Due to conditioning on the input layer, the transition probability distributions are potentially non-stationary in location and must be computed afresh for each input sequence. In practice, there is one transition function for each hidden state, to compute the probability distribution of state at current location (qt) given the state at previous location (qt-1), i.e. P(qt | qt-1, xt). Within CSPI, these are modeled using logistic functions. In the current implementation, a constrained model structure is used such that the input layer influences only the transition probabilities and not emission probabilities. Accordingly, there is one emission function for every hidden state, to compute the probability distribution of the emission/observation at the current location, given the state at current location, i.e. P(yt | qt). These are modeled using simple distributions (Gaussian, Exponential or Beta) depending upon how the spectrum intensities are normalized. The parameters of the model are trained using Generalized Expectation Maximization algorithm (GEM). Trained CSPI models are used to score and rank candidate peptides obtained via Database Search for each spectrum. This is done using the Forward procedure, which follows similar mechanics as in HMMs with the exception that all computations must take into account the context presented in the input layer.

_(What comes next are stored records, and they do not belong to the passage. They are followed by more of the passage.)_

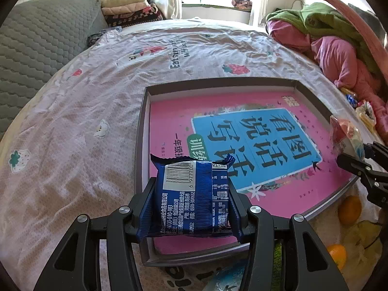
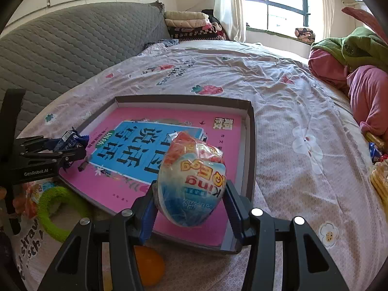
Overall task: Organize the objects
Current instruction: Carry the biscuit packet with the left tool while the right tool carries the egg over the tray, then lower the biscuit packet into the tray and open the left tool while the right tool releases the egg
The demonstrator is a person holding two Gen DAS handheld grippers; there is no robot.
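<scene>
My left gripper (image 1: 191,201) is shut on a dark blue snack packet (image 1: 194,194) with a barcode, held above the near left corner of a shallow grey box (image 1: 143,126). A pink and blue book (image 1: 242,133) lies flat in the box. My right gripper (image 2: 191,194) is shut on a wrapped toy egg (image 2: 191,181), held over the box's near right part (image 2: 251,131). The book also shows in the right wrist view (image 2: 135,150). The left gripper with its packet shows at the left of the right wrist view (image 2: 70,145). The right gripper shows at the right edge of the left wrist view (image 1: 359,160).
The box lies on a bed with a printed sheet (image 1: 84,111). Oranges (image 1: 349,209) and a green ring (image 2: 53,208) lie in front of the box. Pink and green bedding (image 1: 334,48) and snack packets (image 2: 378,155) are at the right. A grey headboard (image 2: 72,43) is at the left.
</scene>
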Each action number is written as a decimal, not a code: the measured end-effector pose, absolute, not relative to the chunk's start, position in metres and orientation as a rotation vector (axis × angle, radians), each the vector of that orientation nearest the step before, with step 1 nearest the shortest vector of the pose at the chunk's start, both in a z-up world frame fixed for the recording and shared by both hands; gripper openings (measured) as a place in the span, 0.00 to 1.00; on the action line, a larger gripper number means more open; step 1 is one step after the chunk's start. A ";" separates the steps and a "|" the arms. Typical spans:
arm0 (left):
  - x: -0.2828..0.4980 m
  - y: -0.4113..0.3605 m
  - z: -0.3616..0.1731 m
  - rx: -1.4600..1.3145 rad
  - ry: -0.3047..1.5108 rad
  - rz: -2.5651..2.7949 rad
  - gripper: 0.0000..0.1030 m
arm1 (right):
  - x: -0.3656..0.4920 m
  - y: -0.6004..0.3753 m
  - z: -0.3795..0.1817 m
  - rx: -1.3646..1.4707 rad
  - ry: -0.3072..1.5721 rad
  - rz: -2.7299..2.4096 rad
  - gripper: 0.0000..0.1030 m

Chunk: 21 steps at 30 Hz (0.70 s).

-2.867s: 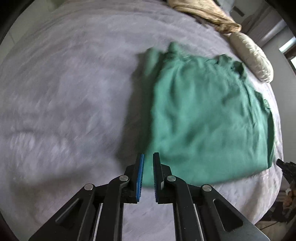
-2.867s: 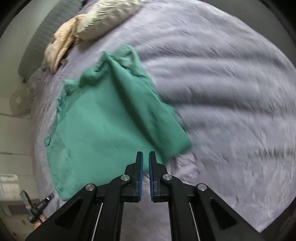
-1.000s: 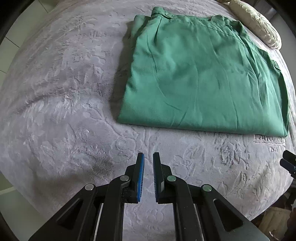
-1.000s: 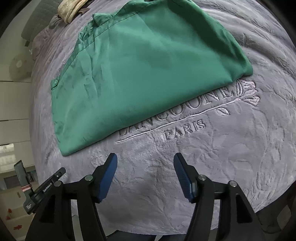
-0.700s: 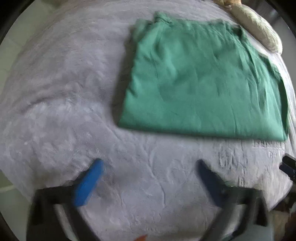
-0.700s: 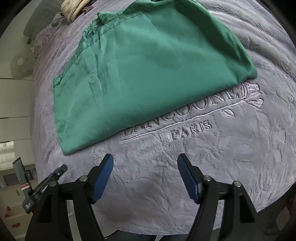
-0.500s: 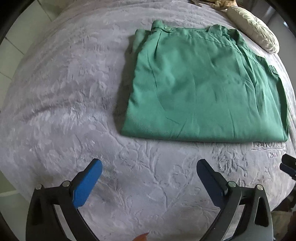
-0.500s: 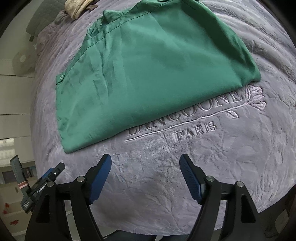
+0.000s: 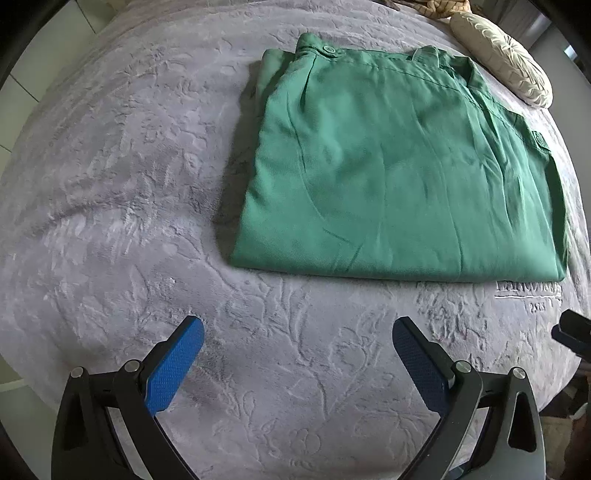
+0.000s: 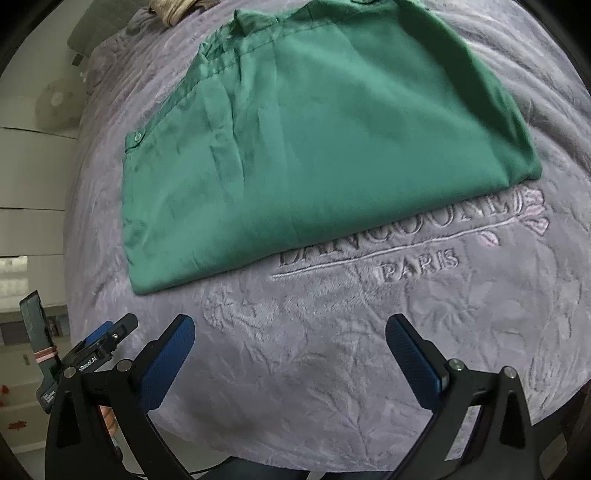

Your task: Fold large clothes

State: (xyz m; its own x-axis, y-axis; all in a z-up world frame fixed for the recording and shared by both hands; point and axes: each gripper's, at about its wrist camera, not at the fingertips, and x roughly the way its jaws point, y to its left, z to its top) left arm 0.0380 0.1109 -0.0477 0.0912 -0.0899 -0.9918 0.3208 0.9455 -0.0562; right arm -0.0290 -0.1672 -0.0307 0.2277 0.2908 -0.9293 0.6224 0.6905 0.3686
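Observation:
A green buttoned garment [image 9: 395, 166] lies folded flat in a rectangle on the grey embossed blanket [image 9: 122, 177]; it also shows in the right wrist view [image 10: 317, 136]. My left gripper [image 9: 297, 343] is open wide and empty, hovering over the blanket in front of the garment's near folded edge. My right gripper [image 10: 290, 339] is open wide and empty, over the blanket near the "PARIS" embroidery [image 10: 419, 264], short of the garment's edge. The left gripper's body shows at the lower left of the right wrist view [image 10: 99, 347].
A cream cushion [image 9: 502, 62] and beige bedding [image 9: 443, 5] lie at the bed's far end. The bed's edge runs close below both grippers. White drawers [image 10: 26, 192] and a fan [image 10: 57, 103] stand beside the bed on the left.
Both grippers let go of the garment after laying it folded and pulled back toward the bed's near edge. The right gripper opened first, then the left. Both have opened wider since.

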 end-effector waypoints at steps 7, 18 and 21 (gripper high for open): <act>0.041 0.113 -0.052 0.183 1.450 -0.314 0.99 | -0.033 -0.163 -0.039 0.840 1.406 -0.286 1.00; 0.047 0.123 -0.067 0.153 1.479 -0.336 0.99 | -0.036 -0.155 -0.052 0.881 1.461 -0.286 1.00; 0.049 0.129 -0.071 0.138 1.484 -0.333 0.99 | -0.035 -0.151 -0.056 0.909 1.460 -0.285 1.00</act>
State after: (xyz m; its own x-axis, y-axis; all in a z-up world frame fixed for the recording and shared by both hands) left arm 0.0494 0.1288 -0.0711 0.0514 -0.1338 -0.9897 0.3014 0.9469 -0.1123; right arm -0.0348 -0.1513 -0.0560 0.1467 0.3507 -0.9249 0.6729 0.6500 0.3532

Empirical evaluation showed that scores based on CSPI significantly improve peptide identification performance, identifying up to ∼25% more peptides at 1% False Discovery Rate (FDR) as compared with popular state-of-the-art approaches. Superior performance of the CSPI framework has the potential to impact downstream proteomic investigations (like protein quantification and differential expression) that utilize results from peptide-level analyses. Being computationally intensive, the design and implementation of CSPI supports efficient handling of large MS/MS datasets, achieved through protein database indexing and parallelization of the computational workflow using multiprocessing architecture, as described in the next section.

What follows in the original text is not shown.